= David Vygodsky =

David Isaakovich Vygodsky (Russian: Дави́д Исаа́кович Вы́годский) (September 23, 1893 – 1943) was a Russian literary critic, linguist, translator, poet, and teacher.

Born in Gomel in the Russian Empire (now in Belarus) into a nonreligious Jewish family, Vygodsky was the cousin of the well-known developmental psychologist Lev Vygotsky, on whom he was an important influence. He graduated from the Romance and Germanic division of Saint Petersburg State University and became a translator and teacher; he translated from German (Johannes Becher), French (André Malraux), Hebrew (Chaim Bialik), and especially Spanish (Vicente Blasco Ibáñez, Benito Pérez Galdós, and others). At the time of the October Revolution and Civil War, he taught Latin and gave lectures on modern literature in Gomel, but in the 1920s, he moved to Petrograd. Zemlya (Land), a collection of his poetry, was published in 1922; the same year, his article "A Survey of New Jewish Poetry" appeared in the Petrograd journal Parfenon. He was close to the OPOYAZ group, and his apartment was a meeting place for writers and students of literature; "it may have been here that [Lev] Vygotsky first met members of the formalist school and the acmeic poet Mandel'shtam, one of his favorite poets." Marietta Shaginyan wrote this description:
In Leningrad, on Mokhovaya Street, there was a typical Leningrad apartment house ... and in a typical gloomy Leningrad apartment in this building lived the man who in the first years of the October Revolution discovered for the Soviet reader the wonderful poetry of Cuba. He appeared shy and very pleasant, and it was impossible not to love and respect him. He was very pale, thin, short, with eyes that were kind and as clear as those of children beneath unusually thick eyebrows that almost shaded them.

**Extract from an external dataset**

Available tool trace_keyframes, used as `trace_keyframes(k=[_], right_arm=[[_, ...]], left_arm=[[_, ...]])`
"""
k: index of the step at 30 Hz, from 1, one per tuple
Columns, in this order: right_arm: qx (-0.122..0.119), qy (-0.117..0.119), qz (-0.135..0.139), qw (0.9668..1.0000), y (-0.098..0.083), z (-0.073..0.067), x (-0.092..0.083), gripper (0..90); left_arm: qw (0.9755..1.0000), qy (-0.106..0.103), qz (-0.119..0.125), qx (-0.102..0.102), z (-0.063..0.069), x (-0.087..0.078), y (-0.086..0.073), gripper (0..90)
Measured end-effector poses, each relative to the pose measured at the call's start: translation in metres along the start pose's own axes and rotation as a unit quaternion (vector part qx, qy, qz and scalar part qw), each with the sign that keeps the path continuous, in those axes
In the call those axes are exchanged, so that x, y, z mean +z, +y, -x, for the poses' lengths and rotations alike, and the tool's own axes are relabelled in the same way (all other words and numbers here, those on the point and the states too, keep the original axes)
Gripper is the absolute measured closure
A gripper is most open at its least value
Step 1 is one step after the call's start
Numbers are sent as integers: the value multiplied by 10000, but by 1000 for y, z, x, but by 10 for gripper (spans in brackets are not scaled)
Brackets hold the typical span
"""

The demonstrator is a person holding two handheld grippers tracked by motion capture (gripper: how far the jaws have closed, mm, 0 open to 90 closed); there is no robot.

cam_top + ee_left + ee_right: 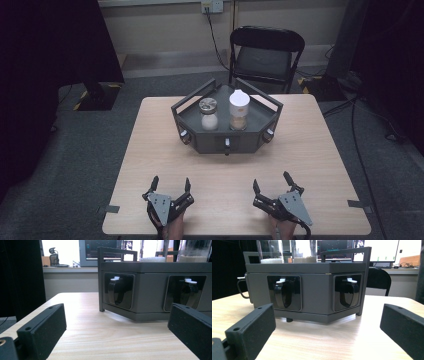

The apartment had books everywhere, piled to the ceiling and covering the floors. And they weren't enough for him. You would wait for him for hours, and then he would come back from Liteiny Avenue, where in those days alluring secondhand bookshops crowded both sides of the avenue, hauling home with difficulty a bunch of new books. And those books were greedily unwrapped, opened, and read, when sometimes there was nothing to eat at home. This marvelous Leningrad booklover, known then as a Hispanist who knew many languages, was David Isaakovich Vygodsky, a name that was widely known across the ocean. Even today, books from South America arrive at his Leningrad address with touching inscriptions...
He was a friend of both Osip Mandelstam and Benedikt Livshits; the latter dedicated a sonnet to him.

He was arrested on February 14, 1938 (as part of a general purge of translators) and, despite an unusual and courageous campaign of support from such writers as Yury Tynyanov, Viktor Shklovsky, Konstantin Fedin, and Mikhail Zoshchenko, died in the Gulag.